▼
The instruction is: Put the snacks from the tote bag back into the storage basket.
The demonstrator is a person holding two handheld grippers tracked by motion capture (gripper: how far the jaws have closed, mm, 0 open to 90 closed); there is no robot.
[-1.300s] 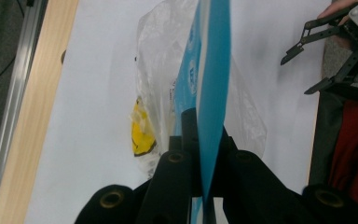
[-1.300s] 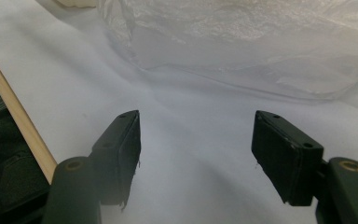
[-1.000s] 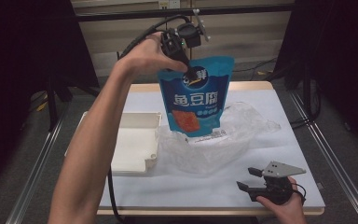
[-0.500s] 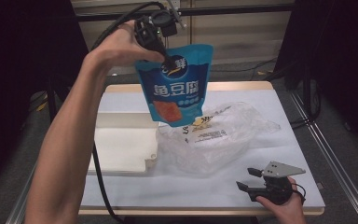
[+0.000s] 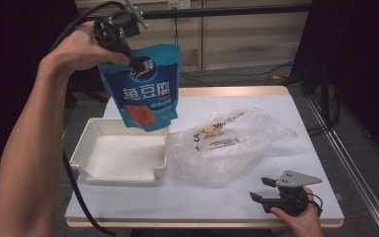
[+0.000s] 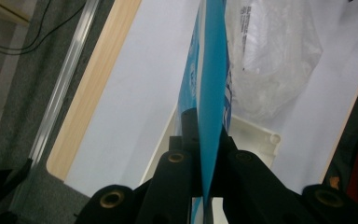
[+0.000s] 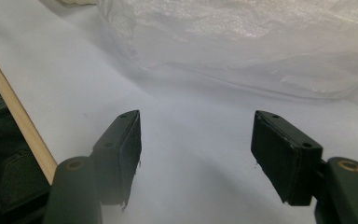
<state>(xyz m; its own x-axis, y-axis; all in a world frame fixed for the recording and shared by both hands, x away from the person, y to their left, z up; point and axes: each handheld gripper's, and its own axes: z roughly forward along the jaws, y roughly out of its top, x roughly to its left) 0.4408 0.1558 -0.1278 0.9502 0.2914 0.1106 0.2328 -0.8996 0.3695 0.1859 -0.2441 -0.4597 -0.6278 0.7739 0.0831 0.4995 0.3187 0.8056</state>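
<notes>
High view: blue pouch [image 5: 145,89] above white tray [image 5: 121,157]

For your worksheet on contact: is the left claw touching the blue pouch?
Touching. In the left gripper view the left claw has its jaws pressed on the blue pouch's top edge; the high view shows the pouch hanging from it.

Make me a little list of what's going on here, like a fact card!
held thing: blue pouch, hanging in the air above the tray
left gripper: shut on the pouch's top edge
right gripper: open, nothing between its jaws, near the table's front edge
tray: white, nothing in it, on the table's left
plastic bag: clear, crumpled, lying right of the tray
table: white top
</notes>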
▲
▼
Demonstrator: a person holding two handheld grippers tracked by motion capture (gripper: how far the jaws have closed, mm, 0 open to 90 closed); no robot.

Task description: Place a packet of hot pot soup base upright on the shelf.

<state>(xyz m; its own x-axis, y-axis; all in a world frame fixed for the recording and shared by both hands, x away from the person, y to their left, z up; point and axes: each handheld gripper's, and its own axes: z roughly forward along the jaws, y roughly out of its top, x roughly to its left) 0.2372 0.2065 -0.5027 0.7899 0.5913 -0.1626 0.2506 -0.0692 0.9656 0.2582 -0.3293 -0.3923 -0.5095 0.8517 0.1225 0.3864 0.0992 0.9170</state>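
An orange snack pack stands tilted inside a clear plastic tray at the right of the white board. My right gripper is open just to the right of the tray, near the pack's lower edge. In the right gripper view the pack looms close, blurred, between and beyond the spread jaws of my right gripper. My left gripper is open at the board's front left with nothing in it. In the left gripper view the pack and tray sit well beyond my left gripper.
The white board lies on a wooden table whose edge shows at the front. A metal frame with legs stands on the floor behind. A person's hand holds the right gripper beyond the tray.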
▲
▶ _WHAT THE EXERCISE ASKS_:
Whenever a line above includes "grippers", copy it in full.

▶ _SOLUTION FOR THIS EXERCISE_:
The demonstrator is a person holding two handheld grippers tracked by motion capture (gripper: how far the jaws have closed, mm, 0 open to 90 closed); there is no robot.
Demonstrator: a person holding two handheld grippers tracked by motion capture (gripper: how far the jaws have closed, mm, 0 open to 90 closed); no robot.

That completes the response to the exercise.